Wouldn't that just cause more problems?
Bro it's so easy just restart the Xorg server Bro it's obvious you just need to install the WAYLAND version not X11 for this program to work
I'm spooked
I used Linux for about a week, every game ran way faster (60 instead of 20 fps on ultra detail) - but all games were very unstable and crashed frequently (despite the clear performance advantage.)
I also had troubles getting the low latency kernel working properly for music production. I just could not figure it out. Something to do with WineASIO, JACK audio and pulseaudio. FL studio worked flawlessly, though some fonts were missing ('easily' fixed using winetricks and installing them)
On windows, all I had to do was install the focusrite drivers.
So for now, until these apps and devices have native support, I unfortunately am stuck with windows :(
A lot of these problems could be attributed to my computer specs, it's a bit older:
8gb ram (plan to upgrade to 16 which is the laptops max), GTX 1050 ti, 2.8-3.4ghz i7
60 fps when you were getting 20 on windows…? Wat? Were shaders still compiling on Windows?
Most probably: wrong driver + background windows updates + background windows telemetry + background windows downloading ads + background windows Superfetch (SysMain) + background trial version of McAfee with windows
Win 7 worked pretty well on my 2010 desktop [Care2Quad 4GB DDR2] until a few years ago, when I just switched to Linux and didn't care to look back.
Just built a pc from scratch and installing Manjaro was absolutely easy, the drivers just worked on install, no fiddling required.
It goes the opposite way when I have a problem and asking for help on linux
I went back to my Windows partition due to some performance issues with a specific game and it's pretty frustrating to deal with. Icons on my taskbar I can't get rid of, os hassling me about signing up for Microsoft products and overall a bit of a less polished experience than my Linux install out of the box.
This but when people use proprietary apps.
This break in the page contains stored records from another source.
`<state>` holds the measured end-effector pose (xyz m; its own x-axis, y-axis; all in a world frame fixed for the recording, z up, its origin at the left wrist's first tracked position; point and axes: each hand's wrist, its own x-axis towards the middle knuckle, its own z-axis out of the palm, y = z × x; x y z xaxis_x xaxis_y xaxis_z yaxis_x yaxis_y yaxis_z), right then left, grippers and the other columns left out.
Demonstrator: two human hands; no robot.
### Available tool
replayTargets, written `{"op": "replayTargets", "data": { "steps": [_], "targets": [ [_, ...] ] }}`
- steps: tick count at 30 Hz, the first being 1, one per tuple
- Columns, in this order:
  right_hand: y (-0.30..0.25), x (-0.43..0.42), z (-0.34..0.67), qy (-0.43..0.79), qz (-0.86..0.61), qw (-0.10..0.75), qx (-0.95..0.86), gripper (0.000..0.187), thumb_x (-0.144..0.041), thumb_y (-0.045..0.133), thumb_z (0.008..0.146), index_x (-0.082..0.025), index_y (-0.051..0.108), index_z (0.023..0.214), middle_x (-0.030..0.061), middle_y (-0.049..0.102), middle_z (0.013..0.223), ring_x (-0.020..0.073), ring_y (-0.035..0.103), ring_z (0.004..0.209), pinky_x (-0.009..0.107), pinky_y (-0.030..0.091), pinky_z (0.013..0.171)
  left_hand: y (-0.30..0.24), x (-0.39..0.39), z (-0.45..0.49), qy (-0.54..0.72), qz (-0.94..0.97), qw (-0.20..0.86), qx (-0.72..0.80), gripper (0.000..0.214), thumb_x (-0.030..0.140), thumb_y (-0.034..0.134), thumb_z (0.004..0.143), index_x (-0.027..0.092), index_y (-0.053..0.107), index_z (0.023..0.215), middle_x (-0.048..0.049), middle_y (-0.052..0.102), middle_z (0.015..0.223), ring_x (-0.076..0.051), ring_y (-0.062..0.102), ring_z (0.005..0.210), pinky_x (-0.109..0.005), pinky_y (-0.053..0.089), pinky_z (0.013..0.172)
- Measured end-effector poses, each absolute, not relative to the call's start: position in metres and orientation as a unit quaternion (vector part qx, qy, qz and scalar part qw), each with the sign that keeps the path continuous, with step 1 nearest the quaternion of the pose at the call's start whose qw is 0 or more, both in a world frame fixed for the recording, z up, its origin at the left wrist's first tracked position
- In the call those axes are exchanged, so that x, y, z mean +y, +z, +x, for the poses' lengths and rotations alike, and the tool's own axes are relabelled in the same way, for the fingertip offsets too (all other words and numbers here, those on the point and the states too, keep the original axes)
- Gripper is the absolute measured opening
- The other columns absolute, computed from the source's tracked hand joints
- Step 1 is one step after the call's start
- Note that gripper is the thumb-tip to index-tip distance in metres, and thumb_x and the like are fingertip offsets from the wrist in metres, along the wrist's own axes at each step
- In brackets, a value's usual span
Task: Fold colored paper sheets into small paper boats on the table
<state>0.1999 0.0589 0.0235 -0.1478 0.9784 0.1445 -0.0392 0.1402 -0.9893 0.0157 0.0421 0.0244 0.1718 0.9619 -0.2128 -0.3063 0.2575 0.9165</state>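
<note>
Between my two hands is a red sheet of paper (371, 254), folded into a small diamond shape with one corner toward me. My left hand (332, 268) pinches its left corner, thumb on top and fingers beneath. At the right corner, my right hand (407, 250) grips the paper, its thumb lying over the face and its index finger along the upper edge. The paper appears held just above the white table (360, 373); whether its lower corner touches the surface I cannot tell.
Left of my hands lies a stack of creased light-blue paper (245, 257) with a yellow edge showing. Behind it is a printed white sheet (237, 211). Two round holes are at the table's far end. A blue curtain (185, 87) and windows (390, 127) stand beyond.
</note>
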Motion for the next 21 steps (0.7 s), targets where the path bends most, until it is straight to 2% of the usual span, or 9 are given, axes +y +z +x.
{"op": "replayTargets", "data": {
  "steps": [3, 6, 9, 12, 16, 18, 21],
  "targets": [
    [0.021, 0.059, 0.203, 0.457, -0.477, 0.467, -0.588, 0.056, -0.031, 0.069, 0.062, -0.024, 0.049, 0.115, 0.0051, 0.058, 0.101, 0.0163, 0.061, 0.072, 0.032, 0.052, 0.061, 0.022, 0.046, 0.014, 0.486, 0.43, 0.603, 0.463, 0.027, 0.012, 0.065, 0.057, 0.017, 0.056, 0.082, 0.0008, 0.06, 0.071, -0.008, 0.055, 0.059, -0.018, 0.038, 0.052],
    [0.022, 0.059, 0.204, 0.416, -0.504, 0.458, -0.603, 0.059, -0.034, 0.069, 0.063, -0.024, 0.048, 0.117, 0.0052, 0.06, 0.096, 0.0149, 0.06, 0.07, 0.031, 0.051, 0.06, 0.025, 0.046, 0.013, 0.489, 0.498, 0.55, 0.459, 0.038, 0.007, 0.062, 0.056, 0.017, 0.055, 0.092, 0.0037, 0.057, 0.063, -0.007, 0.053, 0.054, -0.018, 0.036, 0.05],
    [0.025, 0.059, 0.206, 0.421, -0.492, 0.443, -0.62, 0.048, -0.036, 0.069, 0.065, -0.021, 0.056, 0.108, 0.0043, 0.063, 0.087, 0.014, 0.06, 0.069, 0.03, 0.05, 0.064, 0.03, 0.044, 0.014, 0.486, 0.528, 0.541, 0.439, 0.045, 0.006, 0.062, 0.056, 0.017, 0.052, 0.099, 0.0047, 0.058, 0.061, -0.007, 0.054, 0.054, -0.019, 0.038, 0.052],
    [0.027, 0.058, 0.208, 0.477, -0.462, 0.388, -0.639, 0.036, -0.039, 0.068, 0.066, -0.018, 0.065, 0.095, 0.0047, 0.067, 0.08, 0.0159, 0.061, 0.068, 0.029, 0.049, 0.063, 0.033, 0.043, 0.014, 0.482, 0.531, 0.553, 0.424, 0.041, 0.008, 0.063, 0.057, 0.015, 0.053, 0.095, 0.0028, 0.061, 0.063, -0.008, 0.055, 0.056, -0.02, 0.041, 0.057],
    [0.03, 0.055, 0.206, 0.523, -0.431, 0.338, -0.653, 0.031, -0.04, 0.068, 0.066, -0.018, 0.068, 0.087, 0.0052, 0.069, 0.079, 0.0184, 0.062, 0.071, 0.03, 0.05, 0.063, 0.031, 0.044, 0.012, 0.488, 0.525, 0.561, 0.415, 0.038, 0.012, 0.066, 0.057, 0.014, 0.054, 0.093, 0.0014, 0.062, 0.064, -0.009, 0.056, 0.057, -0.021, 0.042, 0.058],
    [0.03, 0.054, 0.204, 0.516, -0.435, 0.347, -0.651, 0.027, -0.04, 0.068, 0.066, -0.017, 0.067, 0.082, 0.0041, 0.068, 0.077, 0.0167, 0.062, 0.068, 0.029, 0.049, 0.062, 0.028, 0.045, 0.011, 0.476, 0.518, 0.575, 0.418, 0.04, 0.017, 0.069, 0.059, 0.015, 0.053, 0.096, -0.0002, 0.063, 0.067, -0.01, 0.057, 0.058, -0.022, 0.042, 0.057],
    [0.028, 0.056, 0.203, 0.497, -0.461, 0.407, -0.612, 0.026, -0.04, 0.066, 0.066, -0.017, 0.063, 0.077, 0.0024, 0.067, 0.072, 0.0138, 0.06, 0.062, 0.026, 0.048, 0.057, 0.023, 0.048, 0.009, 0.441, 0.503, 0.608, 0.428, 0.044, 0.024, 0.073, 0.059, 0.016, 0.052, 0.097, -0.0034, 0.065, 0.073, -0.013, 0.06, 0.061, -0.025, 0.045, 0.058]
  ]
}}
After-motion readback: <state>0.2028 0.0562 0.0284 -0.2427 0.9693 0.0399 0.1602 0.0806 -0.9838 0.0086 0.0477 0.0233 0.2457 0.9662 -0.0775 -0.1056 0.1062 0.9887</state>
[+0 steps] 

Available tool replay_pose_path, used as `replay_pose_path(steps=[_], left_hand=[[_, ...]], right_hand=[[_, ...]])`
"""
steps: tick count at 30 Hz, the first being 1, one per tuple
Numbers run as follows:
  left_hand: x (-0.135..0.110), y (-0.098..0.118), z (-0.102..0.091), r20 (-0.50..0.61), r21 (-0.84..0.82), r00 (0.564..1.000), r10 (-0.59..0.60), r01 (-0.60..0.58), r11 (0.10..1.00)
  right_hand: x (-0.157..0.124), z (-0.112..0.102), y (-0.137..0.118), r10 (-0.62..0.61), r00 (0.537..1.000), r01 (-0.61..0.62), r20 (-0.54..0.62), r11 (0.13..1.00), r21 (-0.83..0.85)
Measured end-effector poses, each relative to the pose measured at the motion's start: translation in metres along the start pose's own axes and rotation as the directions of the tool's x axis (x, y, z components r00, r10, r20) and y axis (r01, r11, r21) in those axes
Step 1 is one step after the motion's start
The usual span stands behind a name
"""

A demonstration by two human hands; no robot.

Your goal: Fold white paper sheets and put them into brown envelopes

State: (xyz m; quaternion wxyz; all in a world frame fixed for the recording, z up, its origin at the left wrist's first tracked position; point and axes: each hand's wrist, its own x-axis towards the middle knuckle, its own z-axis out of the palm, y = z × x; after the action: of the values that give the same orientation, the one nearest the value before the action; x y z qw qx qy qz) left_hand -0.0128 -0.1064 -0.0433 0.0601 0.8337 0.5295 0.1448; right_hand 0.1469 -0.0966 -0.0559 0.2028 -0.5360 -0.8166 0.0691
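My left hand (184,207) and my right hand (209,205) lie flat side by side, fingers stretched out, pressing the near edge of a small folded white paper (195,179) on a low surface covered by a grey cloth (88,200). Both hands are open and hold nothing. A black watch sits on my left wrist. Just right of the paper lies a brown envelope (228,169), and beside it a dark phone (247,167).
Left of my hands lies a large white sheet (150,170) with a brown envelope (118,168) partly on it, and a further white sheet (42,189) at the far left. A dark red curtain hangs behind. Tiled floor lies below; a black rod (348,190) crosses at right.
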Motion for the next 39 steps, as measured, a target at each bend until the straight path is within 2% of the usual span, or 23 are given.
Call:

Friend: *has computer problems
🤨
A lot of my friends are idiots lol
...your brain will hate you
Nothing breaks because you can't get anything working enough to load
Two words:
Pro audio
as in professional audio equipment?
I just made the switch a few months ago and I've only seen memes about audio, never anyone actually asking how to fix audio and I also never encountered issues with audio myself. my usb audio interface works just fine, although it's not really professional. what's the big deal?
I saw the thumbnail and thought the image was of a transistor.
Same! Thought of some kind of SMD chip!
I prefer to explain in detail how to fix that and then say in one short sentence how easier I would fix it on Linux if it happened on Linux, which it obviously wouldn't. It's usually completely unbiased and I'm a popular person :)
"Freind"?
What?
"Now I have 99 problems."
This is just anecdotal, but if they're normal users and have a bit of money, advise them to get a mac. If not, they don't need your help.